El Notario del Futuro: Custodio de la Dignidad

•          El futuro pertenece al Notario Humanista: aquel que fusiona la vanguardia tecnológica con la defensa central de la persona: Ovidio Cortazar

M de R / Diario de Chiapas

Imaginen el año 2036 (tan solo 10 años más). Los archivos físicos con olor a papel viejo serán, seguro, un recuerdo romántico. Los contratos se firmarán en entornos virtuales descentralizados, las identidades se verificarán mediante datos biométricos avanzados y los bienes raíces cambiarán de manos a la velocidad de un clic a través de redes de blockchain, así inició su participación el presidente del Consejo Estatal de los Notarios, Ovidio Cortazar.

En un mensaje que posteó en sus redes sociales, diserta sobre lo que a futuro le espera a Chiapas en materia de digitalización.

“En este mundo ultra automatizado, hiperconectado y muchas veces frío, surge la pregunta inevitable: ¿Seguirá siendo necesario un notario?

La respuesta es un rotundo sí, dijo.

Pero no el notario del siglo XXI. El futuro pertenece al Notario Humanista: aquel que fusiona la vanguardia tecnológica con la defensa central de la persona, dijo y detalla el funcionamiento que debe tener el notariado de los próximos años.

1. El Nuevo Humanismo Jurídico: El Ciudadano en el Centro.

Por décadas, la figura del notario estuvo envuelta en una solemnidad rígida que se confundía con la distancia.

Parecía una institución inalcanzable, detrás de un escritorio imponente y un lenguaje arcaico que el ciudadano común no lograba comprender. Ese modelo ha caducado.

El futuro del notariado exige una transformación cultural profunda basada en el humanismo: la evolución hacia la empatía, la horizontalidad y la justicia social cotidiana.

De tú a tú: El nuevo notario se baja del pedestal, de territorio y no de escritorio. Es el profesional accesible, el consejero de cabecera que atiende de igual a igual, que escucha con sensibilidad y se pone en los zapatos de las familias, los adultos mayores y los emprendedores.

Lenguaje claro y democratizador: Traduce la complejidad de la ley a palabras sencillas. No busca impresionar con tecnicismos, sino dar paz mental a través de la claridad.

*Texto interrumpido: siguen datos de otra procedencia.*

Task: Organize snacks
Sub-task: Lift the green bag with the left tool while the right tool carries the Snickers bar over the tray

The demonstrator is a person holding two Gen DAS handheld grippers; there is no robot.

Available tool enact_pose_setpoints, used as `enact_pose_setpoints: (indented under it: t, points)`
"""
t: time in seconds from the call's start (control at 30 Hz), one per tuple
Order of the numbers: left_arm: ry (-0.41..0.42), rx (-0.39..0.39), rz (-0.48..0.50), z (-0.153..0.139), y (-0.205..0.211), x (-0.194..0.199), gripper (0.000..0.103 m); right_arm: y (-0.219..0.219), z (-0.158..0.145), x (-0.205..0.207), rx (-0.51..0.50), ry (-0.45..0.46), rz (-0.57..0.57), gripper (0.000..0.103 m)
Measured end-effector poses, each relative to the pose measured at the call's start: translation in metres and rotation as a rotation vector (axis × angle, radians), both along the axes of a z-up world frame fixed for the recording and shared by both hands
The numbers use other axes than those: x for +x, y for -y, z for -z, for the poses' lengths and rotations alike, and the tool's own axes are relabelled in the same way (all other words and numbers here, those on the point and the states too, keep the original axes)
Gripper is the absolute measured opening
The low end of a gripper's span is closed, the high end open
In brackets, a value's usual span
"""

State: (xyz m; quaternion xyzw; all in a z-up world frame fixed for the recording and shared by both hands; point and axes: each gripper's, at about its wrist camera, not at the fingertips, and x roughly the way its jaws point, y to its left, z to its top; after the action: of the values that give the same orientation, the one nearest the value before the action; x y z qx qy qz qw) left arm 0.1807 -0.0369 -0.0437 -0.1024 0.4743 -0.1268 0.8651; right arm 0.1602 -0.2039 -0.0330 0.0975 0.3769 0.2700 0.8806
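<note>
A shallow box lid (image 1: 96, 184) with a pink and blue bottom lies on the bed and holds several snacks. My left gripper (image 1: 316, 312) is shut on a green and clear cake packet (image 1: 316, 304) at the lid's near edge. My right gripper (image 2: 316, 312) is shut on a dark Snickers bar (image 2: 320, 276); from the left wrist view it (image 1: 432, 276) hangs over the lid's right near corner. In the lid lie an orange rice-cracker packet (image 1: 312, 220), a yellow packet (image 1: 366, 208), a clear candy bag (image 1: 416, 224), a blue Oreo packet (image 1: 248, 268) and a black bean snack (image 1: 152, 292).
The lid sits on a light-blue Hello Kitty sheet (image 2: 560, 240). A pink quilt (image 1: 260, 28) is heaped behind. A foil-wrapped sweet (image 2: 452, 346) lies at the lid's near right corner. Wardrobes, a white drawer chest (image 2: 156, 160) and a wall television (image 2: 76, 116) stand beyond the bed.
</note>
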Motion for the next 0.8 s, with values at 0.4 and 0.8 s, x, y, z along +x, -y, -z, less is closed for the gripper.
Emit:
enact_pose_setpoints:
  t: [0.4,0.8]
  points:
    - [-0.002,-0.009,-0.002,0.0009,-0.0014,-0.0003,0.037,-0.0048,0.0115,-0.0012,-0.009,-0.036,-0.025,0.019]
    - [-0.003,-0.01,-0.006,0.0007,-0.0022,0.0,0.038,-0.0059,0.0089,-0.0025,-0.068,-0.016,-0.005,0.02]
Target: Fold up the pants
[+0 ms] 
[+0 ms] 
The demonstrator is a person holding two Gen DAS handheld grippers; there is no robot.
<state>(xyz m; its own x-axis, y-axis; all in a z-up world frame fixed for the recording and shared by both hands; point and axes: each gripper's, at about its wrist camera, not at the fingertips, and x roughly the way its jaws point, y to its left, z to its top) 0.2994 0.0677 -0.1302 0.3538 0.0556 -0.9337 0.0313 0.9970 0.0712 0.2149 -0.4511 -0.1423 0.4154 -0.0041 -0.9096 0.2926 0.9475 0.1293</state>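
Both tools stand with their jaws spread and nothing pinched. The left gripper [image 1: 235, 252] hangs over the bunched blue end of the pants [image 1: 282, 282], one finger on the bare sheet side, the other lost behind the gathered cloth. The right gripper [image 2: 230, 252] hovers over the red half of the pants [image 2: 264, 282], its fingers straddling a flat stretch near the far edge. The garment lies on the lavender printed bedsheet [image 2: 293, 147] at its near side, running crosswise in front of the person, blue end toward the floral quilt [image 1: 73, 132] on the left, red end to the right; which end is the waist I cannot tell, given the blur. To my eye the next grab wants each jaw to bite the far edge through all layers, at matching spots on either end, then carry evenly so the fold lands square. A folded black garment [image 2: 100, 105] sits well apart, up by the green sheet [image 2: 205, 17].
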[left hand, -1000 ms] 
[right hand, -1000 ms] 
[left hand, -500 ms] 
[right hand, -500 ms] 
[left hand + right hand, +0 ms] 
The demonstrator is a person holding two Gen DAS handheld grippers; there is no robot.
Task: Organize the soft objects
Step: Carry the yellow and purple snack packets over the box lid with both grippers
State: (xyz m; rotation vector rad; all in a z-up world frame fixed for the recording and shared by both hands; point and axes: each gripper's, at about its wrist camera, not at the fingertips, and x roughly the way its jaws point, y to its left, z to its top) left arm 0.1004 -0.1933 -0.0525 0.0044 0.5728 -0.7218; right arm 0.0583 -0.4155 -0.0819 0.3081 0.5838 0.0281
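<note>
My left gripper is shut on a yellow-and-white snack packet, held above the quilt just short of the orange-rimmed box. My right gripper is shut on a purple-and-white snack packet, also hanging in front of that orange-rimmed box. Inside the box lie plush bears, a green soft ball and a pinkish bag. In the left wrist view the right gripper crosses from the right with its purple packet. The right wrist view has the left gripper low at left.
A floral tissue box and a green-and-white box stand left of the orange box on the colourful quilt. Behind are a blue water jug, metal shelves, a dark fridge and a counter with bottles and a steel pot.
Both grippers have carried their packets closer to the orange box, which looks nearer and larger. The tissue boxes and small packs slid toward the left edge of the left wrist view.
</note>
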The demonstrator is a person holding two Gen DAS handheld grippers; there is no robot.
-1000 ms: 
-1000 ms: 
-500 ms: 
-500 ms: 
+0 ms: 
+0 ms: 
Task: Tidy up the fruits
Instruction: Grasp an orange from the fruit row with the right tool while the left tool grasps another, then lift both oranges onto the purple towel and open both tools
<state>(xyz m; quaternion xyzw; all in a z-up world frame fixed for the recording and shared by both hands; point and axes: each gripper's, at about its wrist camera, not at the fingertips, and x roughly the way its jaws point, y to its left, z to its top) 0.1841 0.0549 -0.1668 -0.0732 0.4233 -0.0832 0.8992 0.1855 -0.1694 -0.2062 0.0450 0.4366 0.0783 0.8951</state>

La verdadera solemnidad del acto jurídico ya no radica en la distancia, sino en el respeto absoluto a la dignidad de quienes acuden a la notaría.

2. El Criterio Jurídico como Filtro Humano y Garantista.

La inteligencia artificial puede procesar datos a velocidades asombrosas y redactar un instrumento en segundos, pero carece de algo que ningún algoritmo podrá replicar: discernimiento ético y compasión.

El nuevo notario actúa bajo un principio garantista: su función es proteger los derechos de las personas en el momento más vulnerable.

Solo el ojo clínico, la sensibilidad y la conversación frente a frente del notario detectan si una persona mayor está siendo coaccionada por un familiar, o si un pequeño empresario está firmando un acuerdo leonino por necesidad. El notario es el equilibrio que protege al débil frente al fuerte.

3. El Dominio Tecnológico al Servicio del Ser Humano.

El notario del mañana no le teme a la tecnología; la domina para liberar tiempo y dedicárselo a la gente. Ha cambiado el protocolo en papel por el protocolo criptográfico y la firma digital, pero entiende que la tecnología es el medio, nunca el fin.

Al automatizar los procesos burocráticos y la gestión de documentos, la tecnología se convierte en el músculo operativo.

Esto permite al notario asumir su rol más trascendental: el de pacificador, mediador y consejero patrimonial en una mesa de diálogo abierta, humana y cercana.

4. Pensamiento Estratégico: Diseñar la Paz Social.

En un entorno globalizado y volátil, los ciudadanos necesitan predictibilidad y seguridad. El nuevo notario se posiciona como un constructor de armonía social preventiva. Su capacidad creativa no radica en resolver el conflicto cuando ya estalló, sino en sentar a las partes, escucharlas de tú a tú y estructurar el acto jurídico de tal manera que el pleito futuro sea imposible. Su oficina es, por definición, un laboratorio de paz.

5. Ética Inquebrantable: El Faro en la Tormenta Digital.

Cuanto más abstracta se vuelve la sociedad digital, más valiosa es la calidad ética del profesional. En un mundo acechado por ciberfraudes y la despersonalización, el notario debe ser la institución de confianza definitiva. Su firma no solo valida un documento; garantiza que el proceso fue legal, equitativo, transparente y, ante todo, profundamente humano.